Sertifikasi Tanah SG an PAG

Pada 16 Juni 2016 lalu, BPN Kanwil DIY telah menyerahkan sertifikat tanah SG kepada Kasultanan (500 bidang tanah) dan sertifikat PAG kepada Kadipaten (150 bidang tanah), meskipun tanpa dasar hukum apapun. Baik KRT. Nitinegoro maupun  Tommy Harahap, SH (21 Juni 2016) mengaku tidak mengetahui luas dan lokasi 500 bidang tanah SG tersebut, meskipun untuk wilayah Gunungkidul. Adapun tanah yang dikategorikan PAG paling luas berada di pesisir Kabupaten Kulon Progo, yang dijadikan lokasi proyek NYIA dan Pertambangan Pasir Besi PT. Jogja Magasa Iron (milik keluarga Kadipaten dan Kasultanan). Jika pada waktu lalu penerbitan kekancingan belum memiliki dasar, maka sertifikat SG dan PAG tersebut saat ini dijadikan dasar “resmi” bagi penerbitan kekancingan.

Namun, “keresmian” sertifikat SG dan PAG dipertanyakan oleh beberapa ahli, mengingat UUPA berlaku sepenuhnya di DIY dan aturan pelaksanaan UU Keistimewaan DIY belum ada.

Terkait dasar hukum penerbitan sertifikat tanah SG tersebut, KRT. Nitinegoro (21 Juni 2016) menyatakan tidak masalah karena merupakan amanat langsung dari UUPA, yaitu tanah hak milik harus disertifikatkan. Pendapat yang berbeda dikemukakan oleh Dianto Bachriadi, Komisioner KOMNAS HAM, dalam kesempatan Diskusi Publik Pertanahan yang diselenggarakan oleh DPW PAN DIY 9 Juni 2016 lalu, bahwa Perdais Pertanahan merupakan dasar hukum pelaksanaan inventarisasi, identifikasi, dan sertifikasi tanah-tanah yang masuk kategori sebagai SG, yang terbatas pada fungsi kebudayaan atau tanah keprabon. Masalahnya, Perdais Pertanahan hingga saat ini belum dibahas oleh DPRD DIY. Dr. Ni’matul Huda, seorang pakar Tata Negara Universitas Islam Indonesia, juga berpendapat bahwa Kasultanan dan Kadipaten bukanlah badan hukum yang dapat memiliki hak milik tanah sebagaimana ditunjuk oleh PP No. 38 Tahun 1963. Ketentuan UU Keistimewaan DIY yang menempatkan Kasultanan dan Kadipaten sebagai “badan hukum khusus” masih menjadi perdebatan, apakah termasuk badan hukum publik (tidak dapat dilekati hak milik, kecuali bank pemerintah) atau swasta (dapat dilekati hak milik).
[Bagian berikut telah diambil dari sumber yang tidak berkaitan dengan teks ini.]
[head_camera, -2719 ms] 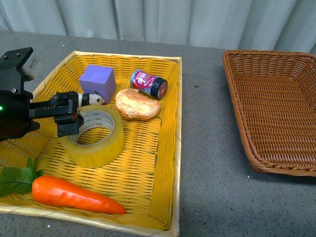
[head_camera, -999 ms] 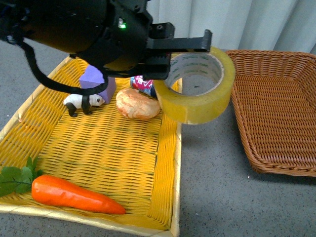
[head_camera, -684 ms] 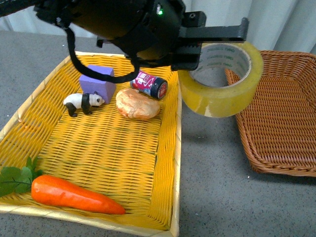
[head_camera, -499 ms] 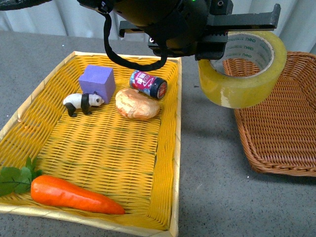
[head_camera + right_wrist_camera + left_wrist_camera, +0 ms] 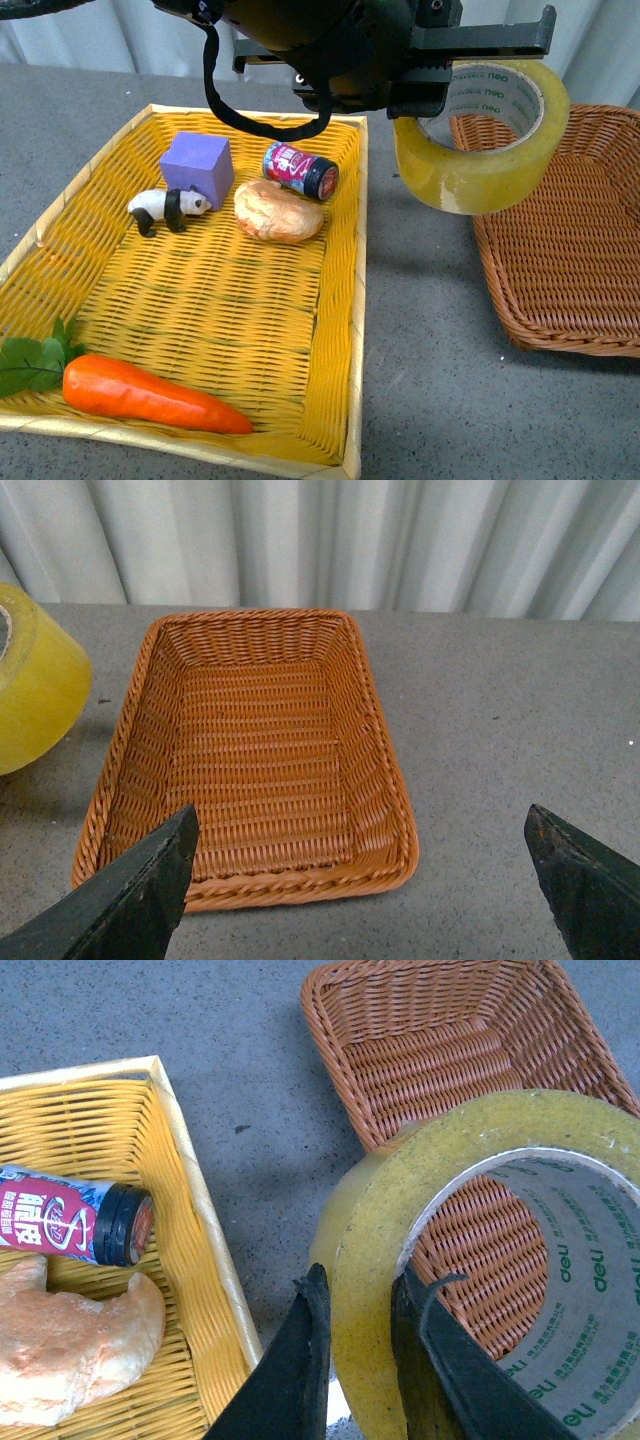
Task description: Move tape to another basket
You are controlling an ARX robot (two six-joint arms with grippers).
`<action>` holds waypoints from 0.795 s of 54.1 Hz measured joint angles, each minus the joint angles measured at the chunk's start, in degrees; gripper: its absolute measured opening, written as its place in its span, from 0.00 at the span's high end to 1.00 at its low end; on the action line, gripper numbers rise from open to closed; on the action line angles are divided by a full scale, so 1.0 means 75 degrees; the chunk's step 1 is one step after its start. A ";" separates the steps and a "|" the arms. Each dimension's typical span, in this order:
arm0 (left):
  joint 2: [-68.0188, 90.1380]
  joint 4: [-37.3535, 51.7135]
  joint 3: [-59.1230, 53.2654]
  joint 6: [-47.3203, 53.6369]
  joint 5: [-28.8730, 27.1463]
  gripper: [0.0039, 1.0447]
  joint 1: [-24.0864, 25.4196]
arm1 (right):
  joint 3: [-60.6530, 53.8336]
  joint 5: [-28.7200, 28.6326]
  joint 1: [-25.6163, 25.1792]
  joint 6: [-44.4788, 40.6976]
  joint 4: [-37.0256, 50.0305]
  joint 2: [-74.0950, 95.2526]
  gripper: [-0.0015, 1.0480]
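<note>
My left gripper (image 5: 480, 45) is shut on the tape (image 5: 480, 160), a wide yellowish roll with a white printed core, held in the air over the gap between the yellow tray and the near-left rim of the brown wicker basket (image 5: 575, 260). In the left wrist view the fingers (image 5: 300, 1360) pinch the tape's (image 5: 380, 1260) wall, one inside and one outside, with the basket (image 5: 440, 1050) beyond. My right gripper (image 5: 360, 880) is open and empty, its tips wide apart in front of the basket (image 5: 250, 750); the tape (image 5: 35, 690) shows at that view's edge.
The yellow woven tray (image 5: 350, 260) holds a purple cube (image 5: 197, 165), a toy panda (image 5: 165, 208), a small red can (image 5: 300, 168), a bread roll (image 5: 278, 212) and a carrot (image 5: 150, 395). Grey tabletop (image 5: 430, 380) lies between tray and basket.
My left gripper lifted the tape out of the yellow tray and carried it right toward the brown basket. In the last half second it shifted slightly back left.
</note>
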 joint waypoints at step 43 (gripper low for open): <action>0.0026 0.0000 0.0000 0.0000 0.0017 0.87 0.0003 | 0.6592 -0.3008 0.0769 -0.1909 -0.0597 0.9276 0.09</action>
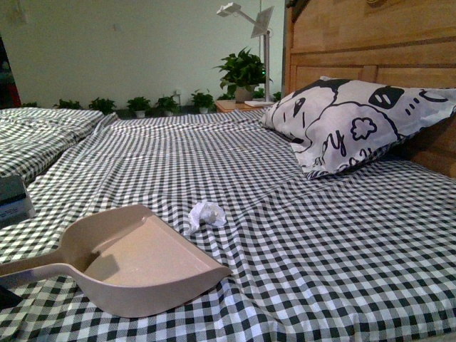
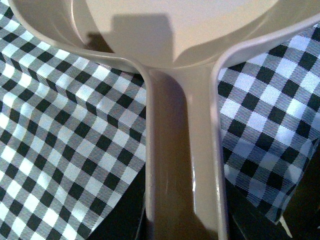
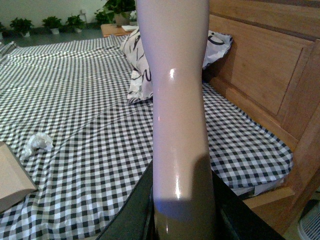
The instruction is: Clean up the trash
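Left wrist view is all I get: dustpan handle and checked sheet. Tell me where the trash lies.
Observer: In the front view the trash, a crumpled white wad, lies on the sheet just beyond the dustpan's far edge, not touching it.
Operator: Report what's inside the pan.
Observer: No trash; its floor shows bare.
Operator: Give me the right arm.
Observer: Its wrist view looks along a pale glossy handle; the working end is out of frame.
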Robot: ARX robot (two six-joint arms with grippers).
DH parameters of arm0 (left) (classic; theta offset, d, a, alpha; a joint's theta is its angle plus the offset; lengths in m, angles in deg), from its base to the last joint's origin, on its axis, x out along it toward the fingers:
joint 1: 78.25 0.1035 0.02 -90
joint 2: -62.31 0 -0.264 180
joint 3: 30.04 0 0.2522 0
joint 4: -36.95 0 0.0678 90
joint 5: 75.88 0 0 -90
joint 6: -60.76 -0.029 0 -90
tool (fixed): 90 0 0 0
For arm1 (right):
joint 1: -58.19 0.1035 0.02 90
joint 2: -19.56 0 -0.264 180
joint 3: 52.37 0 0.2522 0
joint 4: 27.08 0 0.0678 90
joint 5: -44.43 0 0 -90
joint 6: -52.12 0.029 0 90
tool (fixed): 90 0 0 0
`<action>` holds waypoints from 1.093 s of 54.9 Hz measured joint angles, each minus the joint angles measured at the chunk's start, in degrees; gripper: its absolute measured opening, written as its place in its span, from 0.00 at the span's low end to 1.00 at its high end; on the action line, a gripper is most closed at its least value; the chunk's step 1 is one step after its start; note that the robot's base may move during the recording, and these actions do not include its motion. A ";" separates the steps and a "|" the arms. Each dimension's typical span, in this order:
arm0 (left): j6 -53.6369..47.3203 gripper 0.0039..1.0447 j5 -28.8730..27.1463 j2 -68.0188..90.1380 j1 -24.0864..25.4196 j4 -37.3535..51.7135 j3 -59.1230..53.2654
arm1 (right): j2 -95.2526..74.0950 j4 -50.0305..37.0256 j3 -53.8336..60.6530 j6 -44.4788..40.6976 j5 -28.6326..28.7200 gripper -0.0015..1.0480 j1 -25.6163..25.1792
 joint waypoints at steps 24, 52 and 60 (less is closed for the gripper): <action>-0.24 0.25 -0.04 0.00 0.00 0.00 0.00 | -8.59 13.38 -6.86 -1.14 -1.05 0.20 -1.31; -0.33 0.25 -0.02 0.02 0.07 0.00 0.00 | -49.72 2.32 -27.87 1.07 6.56 0.20 8.02; -0.35 0.25 -0.02 0.02 0.07 0.00 0.00 | -57.42 0.20 -31.47 1.29 5.53 0.20 11.52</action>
Pendapat itu dikuatkan Kus Antoro, peneliti agraria FKMA, bahwa sertifikat tanah SG dan PAG itu justru menjadi bukti otentik pelanggaran hukum oleh pihak-pihak yang terlibat dalam proses penerbitannya.

“DIY adalah teladan sukses praktik negara di dalam negara yang direstui pemerintah Indonesia,” ujar Ibu Kawit pedagang soto kecil-kecilan sekaligus koordinator AKRI seusai mendiskusikan Perjanjian Kerjasama bersama warga, “kami tak sudi tunduk pada persekongkolan Keraton dan Pemerintah, kami akan lawan!”